Putting Faith Into Action
"Catholic Relief Services is really an organization that puts faith into action," Sonia says. "We can take our children to Mass, we can send them to Catholic school. But the question is: When are they going to translate their religious education into action, into service?"
She adds, "I think Catholic Relief Services is an extraordinary organization that travels the globe and says, 'Regardless of where you live, what your circumstance is, what language you speak, what religion you are even, we are here as humanitarians, we are here to help and to act as Christ did—to feed the hungry, to clothe those in need, to build shelter.' "
As their faith helps the Arriolas family grow in charity, the charity too helps them grow in faith—and, even more profoundly, in communion.

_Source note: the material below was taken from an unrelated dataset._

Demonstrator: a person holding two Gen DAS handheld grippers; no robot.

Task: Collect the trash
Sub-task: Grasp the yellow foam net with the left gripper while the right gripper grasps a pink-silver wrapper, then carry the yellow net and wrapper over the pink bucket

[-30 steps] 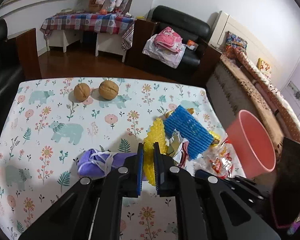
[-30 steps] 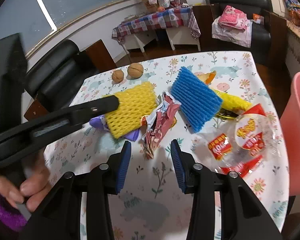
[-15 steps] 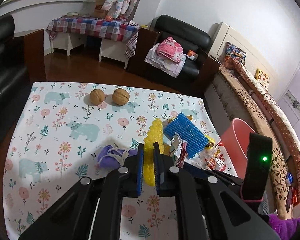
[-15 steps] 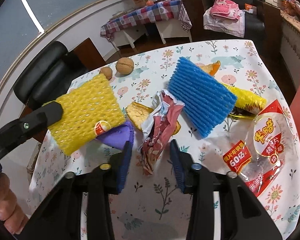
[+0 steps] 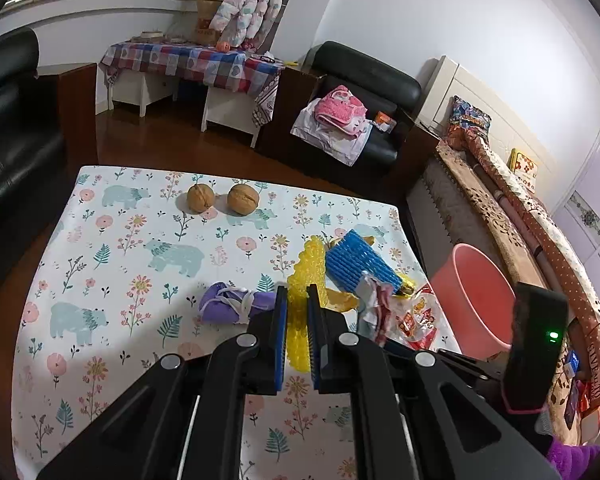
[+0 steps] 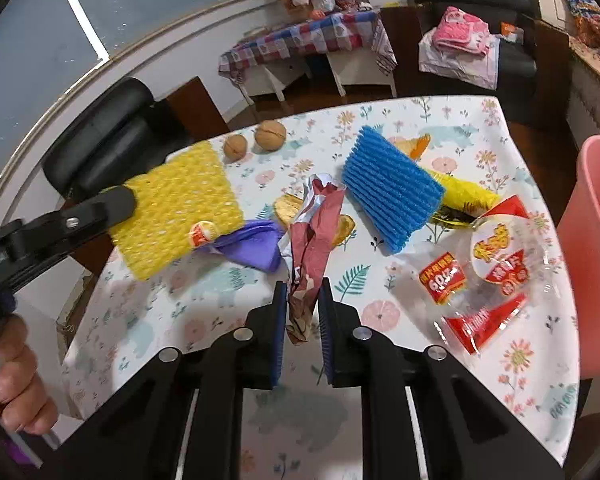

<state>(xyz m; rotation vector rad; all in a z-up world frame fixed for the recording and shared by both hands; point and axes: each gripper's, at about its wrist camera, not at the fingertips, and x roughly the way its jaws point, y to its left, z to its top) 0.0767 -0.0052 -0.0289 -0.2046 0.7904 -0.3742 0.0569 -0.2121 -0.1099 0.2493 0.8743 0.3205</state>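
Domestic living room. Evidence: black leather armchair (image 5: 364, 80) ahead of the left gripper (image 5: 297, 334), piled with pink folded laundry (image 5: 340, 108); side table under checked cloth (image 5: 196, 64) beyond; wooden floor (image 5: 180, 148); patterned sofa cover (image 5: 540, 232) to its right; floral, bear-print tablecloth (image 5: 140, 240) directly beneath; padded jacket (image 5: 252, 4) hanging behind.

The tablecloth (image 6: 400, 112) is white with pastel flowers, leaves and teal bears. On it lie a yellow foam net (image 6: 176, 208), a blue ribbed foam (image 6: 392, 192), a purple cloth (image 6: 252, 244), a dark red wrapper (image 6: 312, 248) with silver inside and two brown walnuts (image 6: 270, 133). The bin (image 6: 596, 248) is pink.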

"I think that too often people have in their minds that, when they contribute, it needs to be a material contribution of great significance," says Sonia. "And I think the thing that we love about Operation Rice Bowl is just that the little coins add up. And so it doesn't need to be one big check, but lots of people uniting in one common faith."
Chris returns to his identity, both as a Catholic and a child of immigrants: "The Church talks about social justice and giving back. For us to sit here—and we're blessed that our ancestors were able to immigrate to this country and have the opportunity to live here, to make this money—I think that God has blessed us, that we have more of an obligation to give back, because we have so much."
"Sometimes when I'm going to write the check…we talk about how much to give and I—I can't imagine if that was my child going to bed hungry, and how that would make me feel," Chris says. "And so I try to remember that, when it comes time to give—especially for Catholic Relief Services—it's for children and families."